How to complete this task ▸
Reproduce, exactly and in full, only the lines below from the one containing "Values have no" through the one containing "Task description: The".

Items from a dataset ▸
::::

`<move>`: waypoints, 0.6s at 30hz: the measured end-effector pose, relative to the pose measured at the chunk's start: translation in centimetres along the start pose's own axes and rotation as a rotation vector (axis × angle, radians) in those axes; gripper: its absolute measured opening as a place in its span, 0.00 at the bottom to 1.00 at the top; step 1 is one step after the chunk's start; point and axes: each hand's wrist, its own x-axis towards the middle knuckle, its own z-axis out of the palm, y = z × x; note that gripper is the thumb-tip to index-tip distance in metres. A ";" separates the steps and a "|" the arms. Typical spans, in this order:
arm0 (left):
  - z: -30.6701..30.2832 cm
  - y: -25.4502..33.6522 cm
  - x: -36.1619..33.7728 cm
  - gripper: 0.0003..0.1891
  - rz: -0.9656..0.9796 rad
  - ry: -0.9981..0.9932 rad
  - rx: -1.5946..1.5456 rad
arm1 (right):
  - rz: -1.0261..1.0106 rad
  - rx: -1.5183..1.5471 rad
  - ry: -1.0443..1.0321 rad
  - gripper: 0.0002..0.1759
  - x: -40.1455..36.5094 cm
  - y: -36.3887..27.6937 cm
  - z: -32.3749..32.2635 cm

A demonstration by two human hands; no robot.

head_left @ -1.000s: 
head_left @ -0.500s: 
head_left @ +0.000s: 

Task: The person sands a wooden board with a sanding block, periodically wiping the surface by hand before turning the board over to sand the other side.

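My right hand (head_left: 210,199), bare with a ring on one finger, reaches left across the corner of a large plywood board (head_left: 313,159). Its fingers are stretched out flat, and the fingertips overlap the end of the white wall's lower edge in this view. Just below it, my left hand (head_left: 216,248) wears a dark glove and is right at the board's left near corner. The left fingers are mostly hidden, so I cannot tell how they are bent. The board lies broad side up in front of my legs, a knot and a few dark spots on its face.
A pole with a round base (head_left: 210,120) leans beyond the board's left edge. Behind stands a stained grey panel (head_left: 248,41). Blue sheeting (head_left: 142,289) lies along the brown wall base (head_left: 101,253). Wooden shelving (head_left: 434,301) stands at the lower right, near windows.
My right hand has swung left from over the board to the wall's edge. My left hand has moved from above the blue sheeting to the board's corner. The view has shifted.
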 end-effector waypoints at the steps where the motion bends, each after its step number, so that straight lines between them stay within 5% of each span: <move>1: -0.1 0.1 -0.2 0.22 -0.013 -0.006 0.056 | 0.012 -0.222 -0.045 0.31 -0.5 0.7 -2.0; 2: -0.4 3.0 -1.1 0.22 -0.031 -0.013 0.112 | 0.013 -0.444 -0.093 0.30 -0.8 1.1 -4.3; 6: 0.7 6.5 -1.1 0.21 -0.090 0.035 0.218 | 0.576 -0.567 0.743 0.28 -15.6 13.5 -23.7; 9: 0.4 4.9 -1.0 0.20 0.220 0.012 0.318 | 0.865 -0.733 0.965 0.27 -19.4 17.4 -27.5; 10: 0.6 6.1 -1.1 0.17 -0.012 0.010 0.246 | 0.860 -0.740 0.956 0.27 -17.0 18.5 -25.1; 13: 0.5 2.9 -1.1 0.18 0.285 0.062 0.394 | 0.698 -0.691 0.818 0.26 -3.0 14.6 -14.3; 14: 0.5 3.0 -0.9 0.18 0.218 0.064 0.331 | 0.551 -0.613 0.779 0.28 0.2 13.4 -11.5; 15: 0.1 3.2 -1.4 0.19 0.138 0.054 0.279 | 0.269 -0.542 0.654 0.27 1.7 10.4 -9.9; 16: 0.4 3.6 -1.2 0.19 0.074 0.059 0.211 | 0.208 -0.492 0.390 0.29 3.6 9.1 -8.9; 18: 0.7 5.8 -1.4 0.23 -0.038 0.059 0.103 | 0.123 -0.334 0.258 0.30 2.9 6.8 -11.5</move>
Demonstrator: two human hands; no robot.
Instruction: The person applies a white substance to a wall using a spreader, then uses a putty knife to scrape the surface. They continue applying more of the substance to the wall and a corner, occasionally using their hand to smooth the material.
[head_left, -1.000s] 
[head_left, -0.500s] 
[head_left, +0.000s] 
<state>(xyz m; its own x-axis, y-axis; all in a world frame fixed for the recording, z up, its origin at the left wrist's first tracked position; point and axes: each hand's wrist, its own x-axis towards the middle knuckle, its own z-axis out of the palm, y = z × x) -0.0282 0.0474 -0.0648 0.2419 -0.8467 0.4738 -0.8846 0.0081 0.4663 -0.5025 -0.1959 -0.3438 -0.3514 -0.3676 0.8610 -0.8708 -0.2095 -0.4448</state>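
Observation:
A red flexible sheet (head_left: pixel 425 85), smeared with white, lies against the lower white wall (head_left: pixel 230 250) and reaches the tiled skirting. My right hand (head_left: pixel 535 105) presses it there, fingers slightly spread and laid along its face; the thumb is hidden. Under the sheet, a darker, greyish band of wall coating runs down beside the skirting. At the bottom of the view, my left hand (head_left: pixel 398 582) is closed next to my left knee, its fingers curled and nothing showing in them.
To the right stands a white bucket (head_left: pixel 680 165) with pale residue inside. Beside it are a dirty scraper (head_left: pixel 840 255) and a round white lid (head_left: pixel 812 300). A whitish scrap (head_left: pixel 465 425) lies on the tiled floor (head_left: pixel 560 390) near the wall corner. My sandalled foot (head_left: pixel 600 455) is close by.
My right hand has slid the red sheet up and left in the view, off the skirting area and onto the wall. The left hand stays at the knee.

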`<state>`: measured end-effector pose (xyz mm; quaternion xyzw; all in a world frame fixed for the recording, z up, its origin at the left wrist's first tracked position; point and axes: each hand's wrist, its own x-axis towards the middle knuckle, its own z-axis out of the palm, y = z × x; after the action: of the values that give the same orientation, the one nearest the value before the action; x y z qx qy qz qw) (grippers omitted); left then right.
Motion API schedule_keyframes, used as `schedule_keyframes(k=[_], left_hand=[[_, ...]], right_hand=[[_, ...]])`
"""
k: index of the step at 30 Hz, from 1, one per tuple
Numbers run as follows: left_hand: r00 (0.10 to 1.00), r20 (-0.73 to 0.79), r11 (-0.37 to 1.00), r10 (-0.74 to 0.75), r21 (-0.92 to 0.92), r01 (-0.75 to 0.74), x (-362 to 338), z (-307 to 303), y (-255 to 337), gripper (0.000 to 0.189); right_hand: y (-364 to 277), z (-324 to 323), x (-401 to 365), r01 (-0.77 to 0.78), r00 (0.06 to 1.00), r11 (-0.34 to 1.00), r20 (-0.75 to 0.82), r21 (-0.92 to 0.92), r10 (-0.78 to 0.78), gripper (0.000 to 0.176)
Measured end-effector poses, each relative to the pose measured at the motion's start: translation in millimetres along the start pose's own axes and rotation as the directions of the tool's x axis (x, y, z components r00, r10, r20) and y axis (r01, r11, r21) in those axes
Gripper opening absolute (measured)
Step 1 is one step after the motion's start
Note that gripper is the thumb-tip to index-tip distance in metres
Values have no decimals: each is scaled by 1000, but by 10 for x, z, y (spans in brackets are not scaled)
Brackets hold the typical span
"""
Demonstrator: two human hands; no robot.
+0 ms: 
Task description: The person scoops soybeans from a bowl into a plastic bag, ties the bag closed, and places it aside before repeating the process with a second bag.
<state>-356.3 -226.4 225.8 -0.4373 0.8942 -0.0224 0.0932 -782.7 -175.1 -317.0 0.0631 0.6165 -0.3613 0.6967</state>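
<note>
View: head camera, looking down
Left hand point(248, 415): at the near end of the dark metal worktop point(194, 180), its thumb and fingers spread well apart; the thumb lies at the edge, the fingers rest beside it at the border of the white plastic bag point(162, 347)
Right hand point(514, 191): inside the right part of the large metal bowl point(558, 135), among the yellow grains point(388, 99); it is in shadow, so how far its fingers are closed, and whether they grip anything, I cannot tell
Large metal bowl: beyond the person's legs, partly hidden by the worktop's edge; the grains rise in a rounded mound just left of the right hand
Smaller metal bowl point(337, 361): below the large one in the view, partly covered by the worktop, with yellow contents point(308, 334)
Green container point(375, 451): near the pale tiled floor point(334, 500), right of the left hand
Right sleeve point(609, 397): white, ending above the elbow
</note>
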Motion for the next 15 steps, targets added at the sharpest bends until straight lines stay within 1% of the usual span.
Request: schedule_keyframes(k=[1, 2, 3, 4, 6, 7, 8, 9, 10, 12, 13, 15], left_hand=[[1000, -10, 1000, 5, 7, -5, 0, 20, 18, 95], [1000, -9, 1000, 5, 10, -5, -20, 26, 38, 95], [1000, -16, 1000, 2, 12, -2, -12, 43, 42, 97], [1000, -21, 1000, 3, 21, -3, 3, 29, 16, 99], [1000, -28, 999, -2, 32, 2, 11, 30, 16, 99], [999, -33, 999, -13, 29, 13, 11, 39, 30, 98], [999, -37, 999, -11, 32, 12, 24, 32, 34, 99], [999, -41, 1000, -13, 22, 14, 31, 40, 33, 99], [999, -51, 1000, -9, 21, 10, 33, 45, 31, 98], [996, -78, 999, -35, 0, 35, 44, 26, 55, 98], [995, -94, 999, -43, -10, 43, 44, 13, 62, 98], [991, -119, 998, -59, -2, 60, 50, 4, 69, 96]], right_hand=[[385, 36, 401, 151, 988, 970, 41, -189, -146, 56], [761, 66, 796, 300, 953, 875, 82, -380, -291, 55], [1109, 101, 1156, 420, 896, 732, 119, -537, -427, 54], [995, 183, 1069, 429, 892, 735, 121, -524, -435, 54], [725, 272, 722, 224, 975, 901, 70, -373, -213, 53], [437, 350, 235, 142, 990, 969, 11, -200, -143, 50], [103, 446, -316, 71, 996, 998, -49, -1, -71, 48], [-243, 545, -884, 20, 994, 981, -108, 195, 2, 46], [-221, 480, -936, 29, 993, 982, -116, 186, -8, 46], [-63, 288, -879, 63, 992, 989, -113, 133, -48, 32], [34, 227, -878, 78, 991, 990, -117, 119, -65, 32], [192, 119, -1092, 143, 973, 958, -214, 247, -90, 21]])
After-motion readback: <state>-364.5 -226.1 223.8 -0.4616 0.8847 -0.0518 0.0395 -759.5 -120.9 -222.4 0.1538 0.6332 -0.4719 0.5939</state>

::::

Output of the exercise ▸
Values have no decimals: each is scaled by 1000, but by 10 for x, z, y (spans in brackets are not scaled)
Brackets hold the typical span
"""
Demonstrator: two human hands; no robot.
+0 ms: 
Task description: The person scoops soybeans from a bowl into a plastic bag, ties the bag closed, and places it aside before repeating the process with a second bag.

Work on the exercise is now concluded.